UC San Diego

As a first line of defense, epithelial cells can detect pathogen associated molecular patterns (PAMPs) from an infecting virus and respond by producing type I and type III interferons. The timing and magnitude of the interferon response can greatly influence the course of disease. Here, we identified viral and host factors that modulate the interferon response to influenza A virus.A known viral contributor is the influenza protein NS1, a potent interferon signaling antagonist. To explore additional factors that may influence the interferon response, we first looked for viral features that modulate interferon induction in the absence of NS1, which allowed us to identify stages of the viral life cycle that contribute to or suppress the generation of immunostimulatory ligands. We found that de novo flu RNA is essential for interferon induction in the absence of NS1, and nuclear export of viral genomes contributes to this response.
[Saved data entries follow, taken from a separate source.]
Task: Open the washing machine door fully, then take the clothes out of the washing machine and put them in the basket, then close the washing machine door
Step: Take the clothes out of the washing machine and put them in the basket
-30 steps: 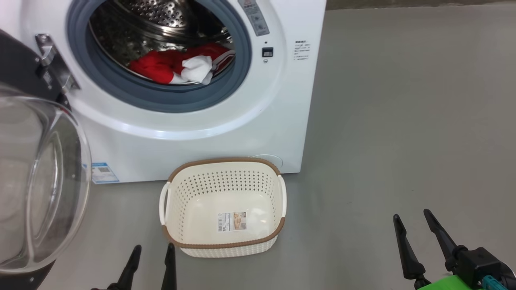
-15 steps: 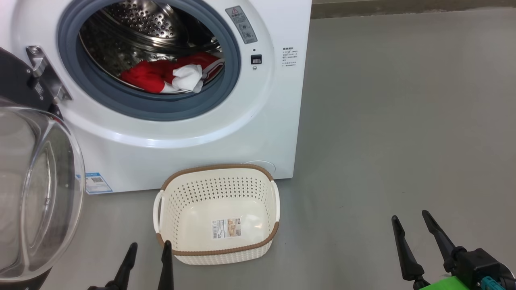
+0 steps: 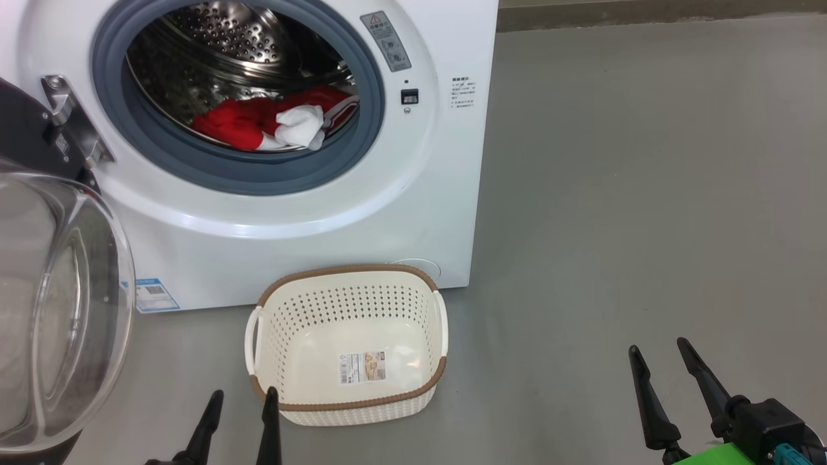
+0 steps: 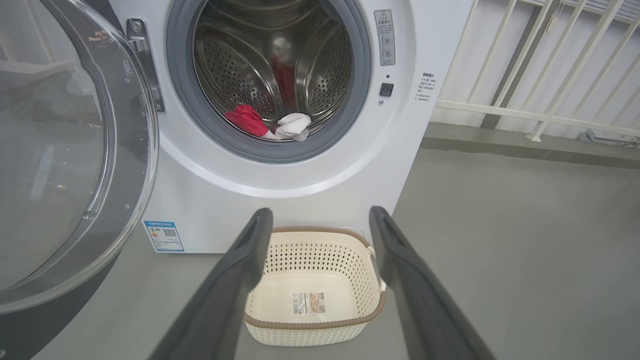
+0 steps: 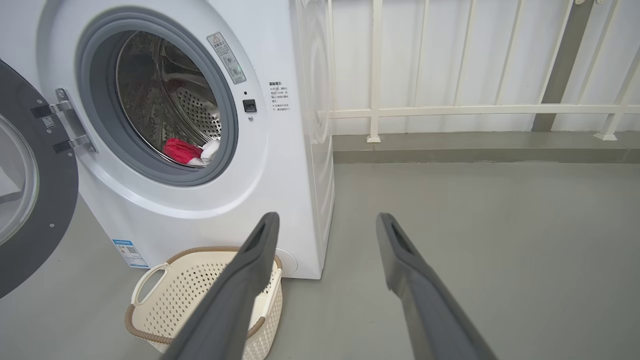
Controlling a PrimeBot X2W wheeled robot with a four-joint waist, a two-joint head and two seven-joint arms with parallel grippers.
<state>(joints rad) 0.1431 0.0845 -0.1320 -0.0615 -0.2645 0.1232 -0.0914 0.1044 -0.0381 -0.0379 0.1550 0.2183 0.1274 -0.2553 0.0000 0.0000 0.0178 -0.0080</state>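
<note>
The white washing machine stands with its door swung wide to the left, glass bowl facing me. Red clothes and a small white cloth lie at the front of the steel drum, also seen as clothes and clothes. The cream basket sits on the floor before the machine, holding nothing but a sticker. My left gripper is open just left of the basket's near corner. My right gripper is open over bare floor, far right. Left gripper and right gripper hold nothing.
Grey floor spreads to the right of the machine. A white railing on a low kerb runs behind it. The open door takes up the space at the left, close to my left arm.
The head view shifted a little, moving the machine and basket left and the basket down in the picture. Both grippers stay open and low, about where they were.
</note>
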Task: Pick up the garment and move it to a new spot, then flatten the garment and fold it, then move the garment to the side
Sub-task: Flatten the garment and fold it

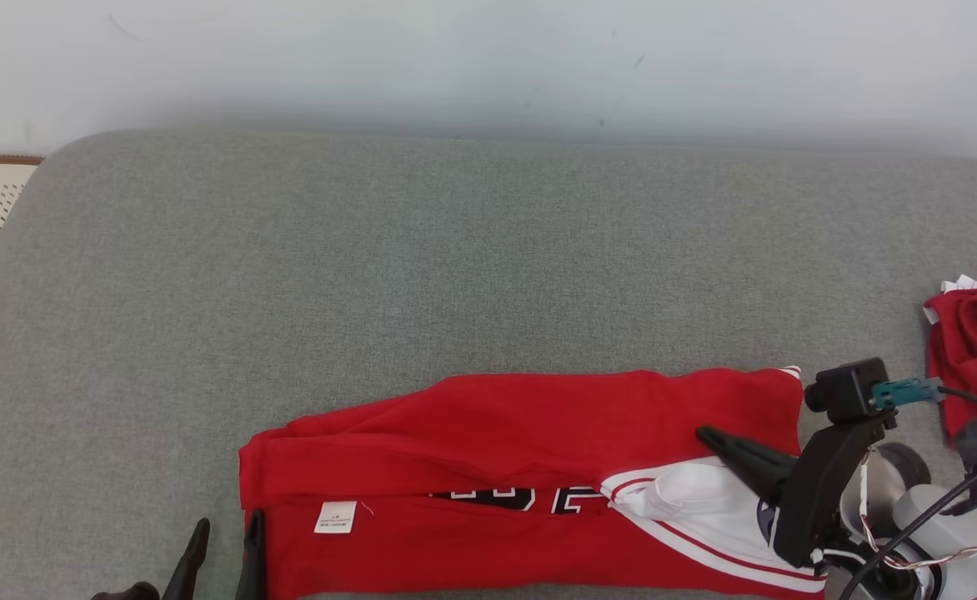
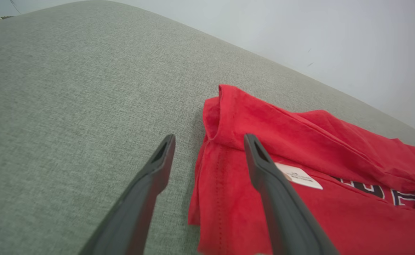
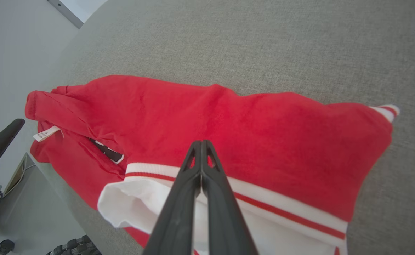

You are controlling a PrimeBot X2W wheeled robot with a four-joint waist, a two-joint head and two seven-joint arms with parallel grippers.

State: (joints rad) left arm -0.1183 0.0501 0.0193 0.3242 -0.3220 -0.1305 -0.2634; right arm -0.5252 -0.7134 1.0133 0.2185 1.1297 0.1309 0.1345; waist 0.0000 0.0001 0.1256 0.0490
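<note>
- The garment [image 1: 522, 467], a red shirt with white-and-red striped trim, is being recorded lying on the grey cushion [image 1: 455, 250], at its near edge and right of centre in the head view.
- It is being shown folded lengthwise, with the upper fold lapped over black lettering [image 1: 530, 498].
- A white label [image 1: 334, 517] is being noted near its left end, and white cloth is being exposed at its right end.
- The right gripper [image 1: 703, 434] is being seen with its fingers pressed fully together. In its wrist view the tips [image 3: 201, 142] are being held over the red cloth just above the striped band. Whether cloth is being pinched cannot be told.
- The left gripper [image 2: 209, 139] is being held with its fingers wide apart at the garment's left end. One finger is being shown over bare cushion, the other over the red hem beside the label. Contact cannot be told.
- A second red garment [image 1: 976, 350] is being noted at the right edge, apart from the first.
- A pale wall [image 1: 488, 58] is being seen behind the cushion.
</note>
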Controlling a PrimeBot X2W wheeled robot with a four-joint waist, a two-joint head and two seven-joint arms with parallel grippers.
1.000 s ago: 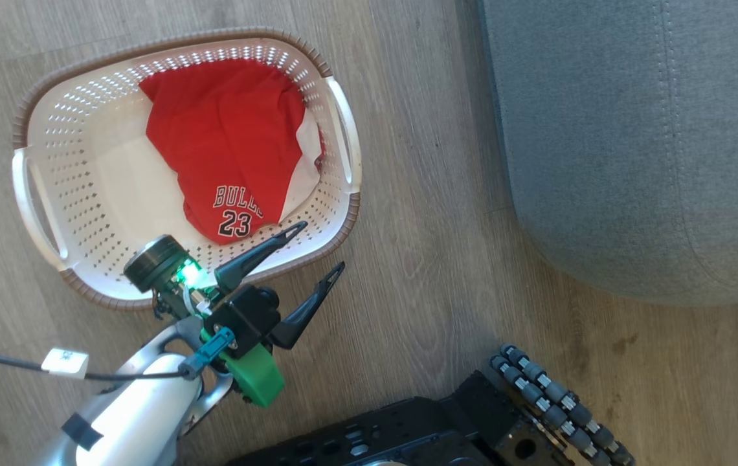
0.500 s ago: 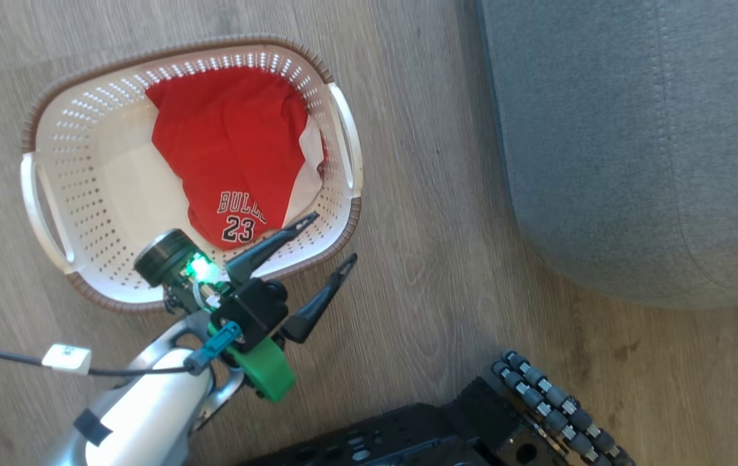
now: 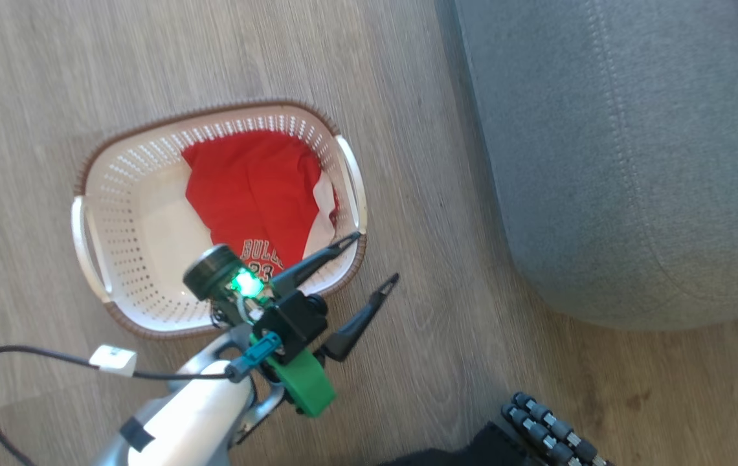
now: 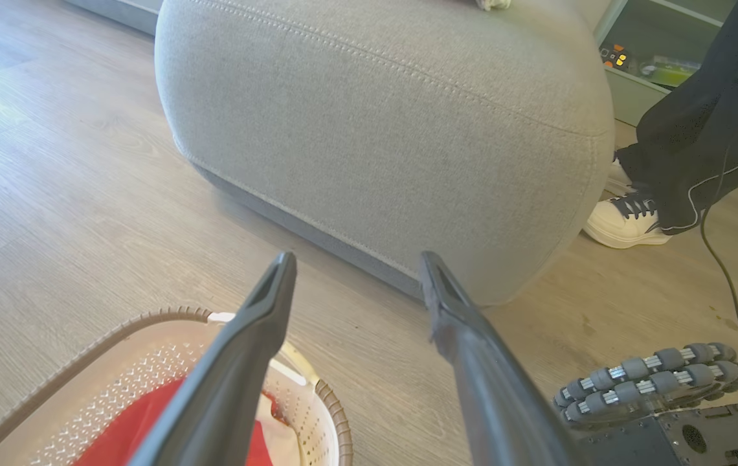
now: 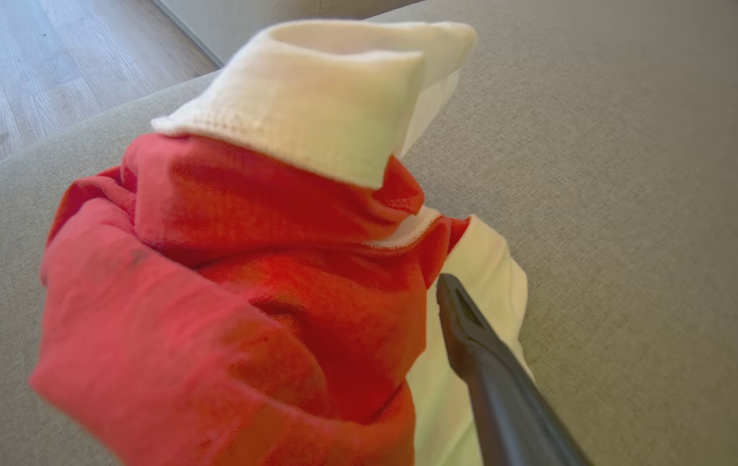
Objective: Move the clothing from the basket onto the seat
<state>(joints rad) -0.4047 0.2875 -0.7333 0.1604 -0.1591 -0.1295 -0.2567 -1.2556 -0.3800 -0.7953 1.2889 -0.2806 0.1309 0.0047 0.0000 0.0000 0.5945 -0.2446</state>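
The grey seat (image 3: 634, 162) fills the right side. A strip of bare floor (image 3: 427, 213) separates its rounded edge from the basket (image 3: 116, 213). One red garment (image 3: 259, 188) lies in the basket, and a second garment (image 5: 246, 291) sits heaped on the seat. The left gripper (image 3: 376, 257) hangs spread wide over the basket's rim. The right gripper (image 5: 369, 281) shows one finger (image 5: 479, 349) beside the heap; the other is hidden, so I cannot tell its grip.

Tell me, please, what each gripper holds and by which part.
The left gripper is open and empty. The right gripper has one finger beside the red garment on the seat; its other finger is hidden, so a hold cannot be told.
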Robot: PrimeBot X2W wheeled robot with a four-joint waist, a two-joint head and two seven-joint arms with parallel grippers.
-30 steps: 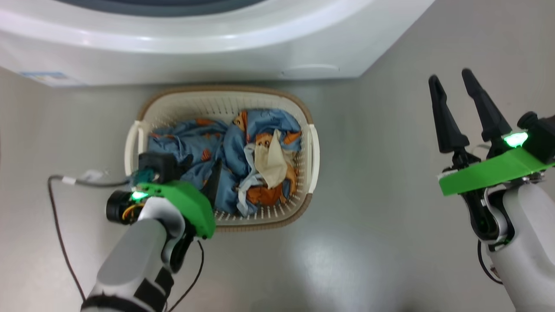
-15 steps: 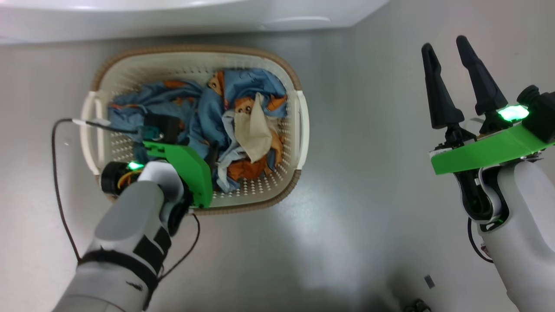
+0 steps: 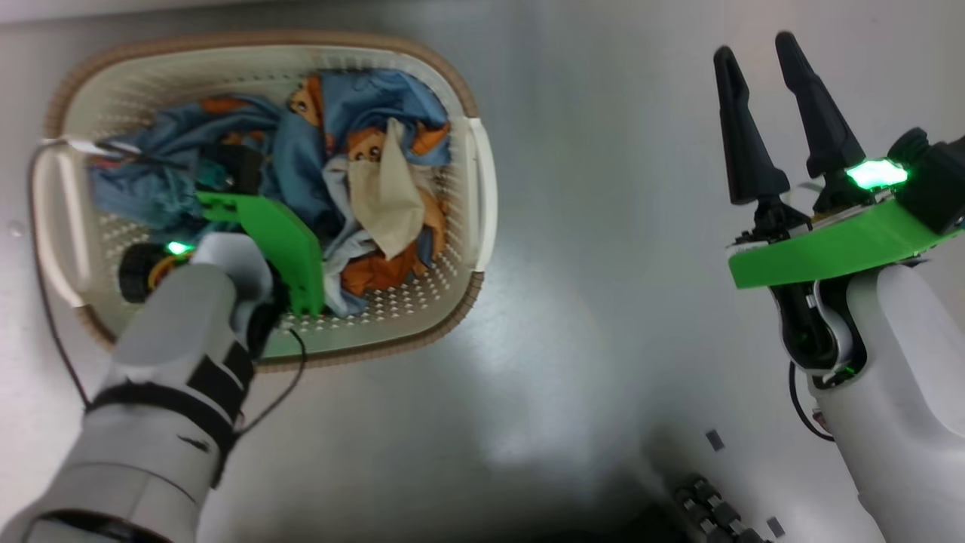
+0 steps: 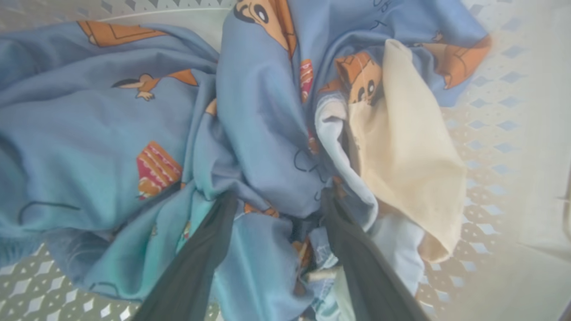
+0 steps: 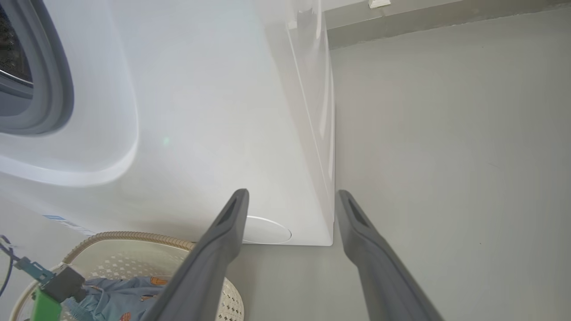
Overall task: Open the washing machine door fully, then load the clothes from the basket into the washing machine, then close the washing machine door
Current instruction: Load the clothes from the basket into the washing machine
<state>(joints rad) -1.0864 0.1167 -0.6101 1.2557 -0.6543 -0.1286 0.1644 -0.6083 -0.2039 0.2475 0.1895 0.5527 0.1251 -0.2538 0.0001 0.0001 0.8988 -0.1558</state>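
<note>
- The clothes [image 4: 258, 133], a crumpled blue printed bundle with a cream cloth [image 4: 401, 142] on its right, lie heaped in the basket [image 3: 482, 188]. None have been lifted out.
- The basket stands on the grey floor [image 3: 603, 226], just near of the washing machine [image 5: 200, 111]. Its far rim sits close below the machine's round cap [image 5: 265, 232].
- The left gripper [image 4: 279, 196] is down in the pile with its jaws apart. Both fingertips are sunk into the blue fabric and a fold is bunched between them, but they have not closed on it.
- A second ago this gripper was at the near-left edge of the basket. It has since pushed further in over the clothes and down among them, so the grasp looks about to happen. The basket's shift in the head view comes from the camera tipping down.
- The right gripper [image 3: 754, 47] has stayed where it was, spread open and empty, well to the right of the basket.
- The grey gasket [image 5: 49, 89] at the left of the right wrist view has nothing across it, which suggests the opening is ready for loading.
- Judging from this, closing on the fold between the fingers is the next need. A shallow pinch may slip off the loose cloth.
</note>
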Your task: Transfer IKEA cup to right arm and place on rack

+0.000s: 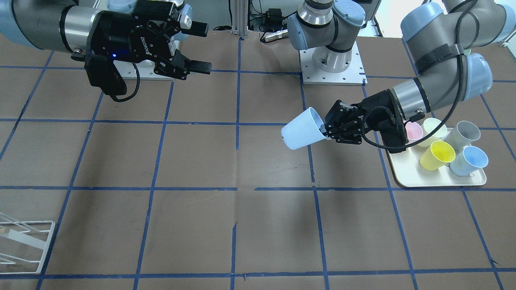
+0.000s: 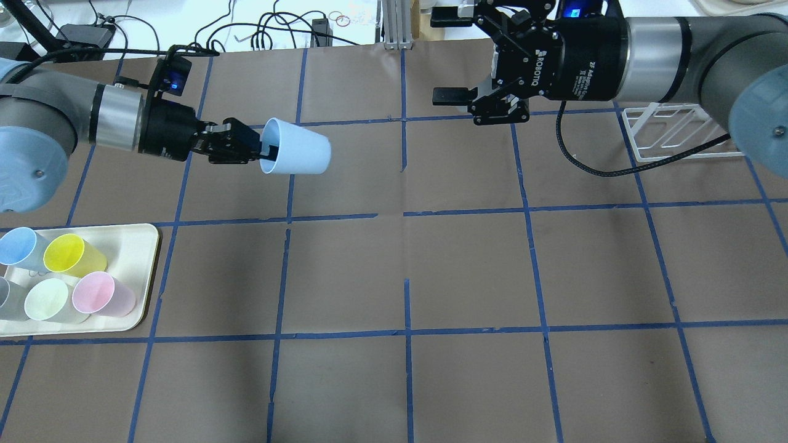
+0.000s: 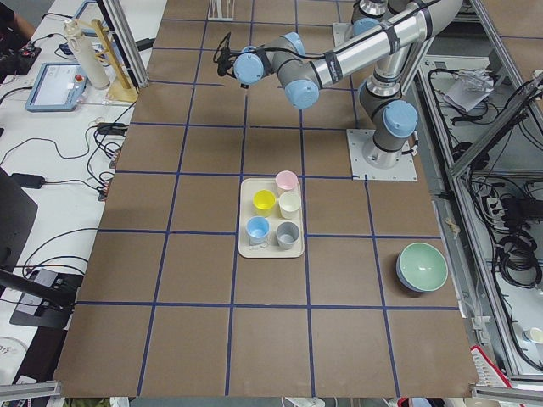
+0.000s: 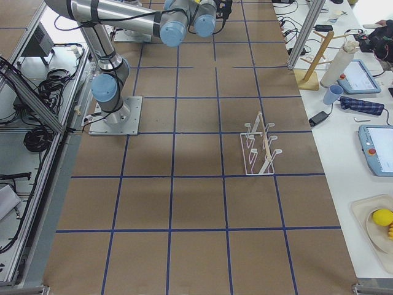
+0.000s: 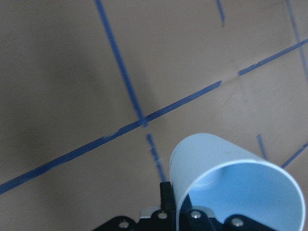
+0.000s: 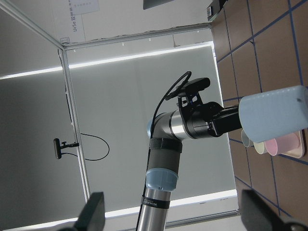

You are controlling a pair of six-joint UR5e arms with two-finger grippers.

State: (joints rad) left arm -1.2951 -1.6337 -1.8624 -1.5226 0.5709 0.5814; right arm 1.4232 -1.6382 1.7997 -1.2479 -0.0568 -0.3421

Defective viral genomes enhance the interferon response but only in conditions supporting replication. To identify host factors that modulate interferon induction within influenza-infected cells, we developed CRISPR with Transcriptional Readout (CRITR-Seq). CRITR-Seq is a method linking CRISPR guide sequence to activity at a promoter of interest. Employing this method, we find that depletion of the Negative Elongation Factor complex increases both flu transcription and an interferon response. We find that the process of flu transcription is a key contributor to the interferon response, both in the presence and absence of viral replication. Therefore, our findings validate CRITR-seq as a tool for genome-wide screens for phenotypes of gene expression and identify NELF and the host transcription machinery as a rate-limiting interface with the flu life cycle. Together, these studies highlight innate immune ligand concentration as a primary factor shaping the probability of the interferon response to influenza virus, and demonstrate that de novo viral RNA is both critical and rate-limiting for interferon induction. Our finding that flu transcription can contribute to interferon-induction by a replication-incompetent virus adds complexity to our understanding of the processes that generate PAMPs during flu infection and opens new questions about the identity of the relevant influenza immunostimulatory ligand(s).